Qualquer mudança brusca e persistente no comportamento, mesmo que positiva, simboliza que algo está diferente do habitual. Assim, é importante estarmos sempre atentos ao comportamento dos que convivem conosco e com o nosso próprio comportamento. A pessoa deprimida pode perder o interesse por atividades que antes lhe davam muito prazer, deixar de cuidar de si e do próprio corpo, negligenciar relações pessoais que lhe são importantes, deixar de cumprir rotinas e hábitos cotidianos etc.
Em relação a si mesmo, é importante prestar atenção nos próprios pensamentos e tomar dileto cuidado com a frequência com a qual aparecem pensamentos de ideação suicida. Uma coisa é, em um momento de crise, considerar a possibilidade de morrer; outra, muito mais séria, é começar a “fazer planos” em relação a melhor forma de acabar com a própria vida. Nos dois casos: procure ajuda!

(2) Saber ouvir, acolher e não desqualificar o sofrimento do outro.

Nós precisamos aprender a escutar! Muitas vezes, é só isso que as pessoas precisam: alguém que as escute. Nós temos o péssimo hábito de já ouvir o que o outro nos diz pensando no que vamos responder. E, pior ainda, temos o hábito de desqualificar o sofrimento do outro: (a) “Isso passa, é bobagem. Você precisa querer se ajudar!” (b) “Você não tem motivos pra ficar triste, olha a vida que você tem; você não tem do que reclamar.” (c) “Olha a minha vida, então. Eu, sim, tinha motivos pra ter depressão. Mas superei tudo numa boa!”. Uma dica: essas frases - (a), (b), e (c) – e outras desse tipo não ajudam em nada!
Ninguém sabe o tamanho do sofrimento do outro, a não ser o próprio. Na nossa ânsia de falar, de dar a nossa opinião, nós colocamos sobre o outro um peso que ele não precisava, mais atrapalhamos que ajudamos. Saber ouvir é fundamental. Acolher o que o outro nos traz de si é revelar a ele o quanto ele é importante, por ser quem é, não por estar como está.

(3) Abandonar velhos mitos, preconceitos e estigmas.

Pra que a nossa ajuda seja eficaz é essencial, também, mudarmos o nosso jeito de pensar a depressão e o suicídio. Mais que isso: mudar nosso jeito de lidar com as pessoas.
Há um mito de que “quem quer se matar, vai e faz, não fica mandando recado”. É mentira! As pessoas enviam sinais, pedem socorro.
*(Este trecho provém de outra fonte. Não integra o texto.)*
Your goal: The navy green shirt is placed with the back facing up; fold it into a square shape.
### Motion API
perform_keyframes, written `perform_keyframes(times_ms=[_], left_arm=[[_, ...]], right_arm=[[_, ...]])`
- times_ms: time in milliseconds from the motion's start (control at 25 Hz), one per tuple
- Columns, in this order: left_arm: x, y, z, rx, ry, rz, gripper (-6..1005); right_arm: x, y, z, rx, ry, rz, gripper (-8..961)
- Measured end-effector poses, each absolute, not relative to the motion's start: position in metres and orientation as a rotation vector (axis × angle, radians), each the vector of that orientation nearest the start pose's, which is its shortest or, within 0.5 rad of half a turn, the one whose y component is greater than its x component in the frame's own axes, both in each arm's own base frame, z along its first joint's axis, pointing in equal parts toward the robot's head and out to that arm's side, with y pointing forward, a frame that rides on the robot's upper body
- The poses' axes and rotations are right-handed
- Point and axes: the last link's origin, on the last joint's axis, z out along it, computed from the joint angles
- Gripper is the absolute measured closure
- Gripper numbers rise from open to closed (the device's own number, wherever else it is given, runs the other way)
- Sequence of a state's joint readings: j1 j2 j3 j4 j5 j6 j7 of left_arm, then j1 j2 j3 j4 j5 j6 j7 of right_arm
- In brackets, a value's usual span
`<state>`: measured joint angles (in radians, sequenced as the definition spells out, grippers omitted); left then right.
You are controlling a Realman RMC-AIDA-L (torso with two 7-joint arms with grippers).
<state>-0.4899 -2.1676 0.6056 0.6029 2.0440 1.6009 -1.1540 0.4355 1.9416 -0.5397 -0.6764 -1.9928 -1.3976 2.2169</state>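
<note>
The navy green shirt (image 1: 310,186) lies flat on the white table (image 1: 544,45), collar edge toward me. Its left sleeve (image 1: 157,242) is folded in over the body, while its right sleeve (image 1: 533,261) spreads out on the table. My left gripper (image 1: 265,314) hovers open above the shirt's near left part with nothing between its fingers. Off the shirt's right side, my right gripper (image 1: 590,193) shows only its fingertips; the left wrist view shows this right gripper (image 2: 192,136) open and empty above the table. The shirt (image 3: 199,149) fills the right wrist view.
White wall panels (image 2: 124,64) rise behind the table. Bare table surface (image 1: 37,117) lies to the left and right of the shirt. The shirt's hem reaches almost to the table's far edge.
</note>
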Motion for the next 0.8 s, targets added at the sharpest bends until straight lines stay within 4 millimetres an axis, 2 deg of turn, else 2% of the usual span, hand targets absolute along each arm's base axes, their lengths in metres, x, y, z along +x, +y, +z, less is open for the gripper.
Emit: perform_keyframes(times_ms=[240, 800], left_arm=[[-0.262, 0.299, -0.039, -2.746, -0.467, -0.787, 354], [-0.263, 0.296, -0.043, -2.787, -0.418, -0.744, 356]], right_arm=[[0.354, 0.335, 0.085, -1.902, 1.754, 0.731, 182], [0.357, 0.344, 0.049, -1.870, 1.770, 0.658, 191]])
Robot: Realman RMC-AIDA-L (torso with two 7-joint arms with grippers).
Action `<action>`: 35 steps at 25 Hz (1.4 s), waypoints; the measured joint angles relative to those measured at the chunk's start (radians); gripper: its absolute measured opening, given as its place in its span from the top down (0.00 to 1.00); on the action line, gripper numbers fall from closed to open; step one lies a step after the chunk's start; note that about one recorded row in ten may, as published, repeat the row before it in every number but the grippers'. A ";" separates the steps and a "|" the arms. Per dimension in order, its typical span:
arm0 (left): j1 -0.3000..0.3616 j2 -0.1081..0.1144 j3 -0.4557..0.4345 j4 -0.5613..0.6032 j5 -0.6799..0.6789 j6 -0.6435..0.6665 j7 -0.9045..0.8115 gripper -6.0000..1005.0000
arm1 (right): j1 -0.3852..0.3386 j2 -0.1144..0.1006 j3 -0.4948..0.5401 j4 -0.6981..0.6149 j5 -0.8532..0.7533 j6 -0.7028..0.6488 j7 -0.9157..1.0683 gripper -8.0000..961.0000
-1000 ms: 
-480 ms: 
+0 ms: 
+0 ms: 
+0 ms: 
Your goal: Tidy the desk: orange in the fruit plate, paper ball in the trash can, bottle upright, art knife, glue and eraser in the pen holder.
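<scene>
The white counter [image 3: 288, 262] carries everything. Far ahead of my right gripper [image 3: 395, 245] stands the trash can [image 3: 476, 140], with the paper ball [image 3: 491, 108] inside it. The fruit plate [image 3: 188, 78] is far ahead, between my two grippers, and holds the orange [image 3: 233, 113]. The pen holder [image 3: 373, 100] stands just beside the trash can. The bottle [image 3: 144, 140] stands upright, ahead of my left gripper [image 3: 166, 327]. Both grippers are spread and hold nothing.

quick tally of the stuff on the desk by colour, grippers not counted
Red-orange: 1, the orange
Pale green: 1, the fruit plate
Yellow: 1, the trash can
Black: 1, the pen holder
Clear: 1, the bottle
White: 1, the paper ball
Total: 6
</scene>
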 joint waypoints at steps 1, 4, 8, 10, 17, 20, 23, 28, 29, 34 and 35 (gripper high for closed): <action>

Muitas vezes, o suicídio só é consumado depois de múltiplas tentativas fracassadas. Assim, quando houver histórico de tentativa de suicídio, é preciso que redobremos o cuidado e a atenção.
A pessoa com depressão não quer “chamar a atenção”. A pessoa com depressão quer alguém que lhe ajude, quer parar de sofrer.
Ter depressão não significa “não ter Deus no coração”, “não ter amor à família”. A depressão é uma doença. Todos nós estamos susceptíveis a ela. Não importa a nossa cor, religião, nível cultural, classe social.
Quando você está gripado, ninguém lhe manda parar de espirrar. Quando alguém tem depressão, não adianta mandar a pessoa “parar de ficar triste”.
Enquanto tratarmos a depressão como “frescura” e o suicídio como assunto tabu, não iremos avançar na compreensão desses fenômenos humanos, nada vamos fazer pelas pessoas, pelos nossos amigos, familiares, e por nós mesmos.

(4) Buscar ajuda especializada.

Sozinho nós não podemos nada. Há profissionais capacitados para lidar com transtornos de saúde emocional – médico, psicólogo, etc. Precisamos recorrer a eles. Especialmente quando a situação de crise fugir totalmente do nosso controle.
Há, ainda, diversas organizações que oferecem apoio emocional gratuito. O Centro de Valorização da Vida - CVV, por exemplo, é composto por um grupo de voluntários que são capacitados para ouvir pessoas que, abaladas emocionalmente, correm risco de morte. O CVV atende por telefone, pela internet e pessoalmente.
As Universidades, públicas e privadas, onde há o curso de Psicologia, costumeiramente oferecem à comunidade acolhimento e atendimento psicológico gratuito, como parte de suas atividades de Extensão.

Depressão tem cura! Procure os postos de ajuda da sua cidade! 


Danilo Ciconi é psicólogo clínico e atua na cidade de São João da Boa Vista – SP.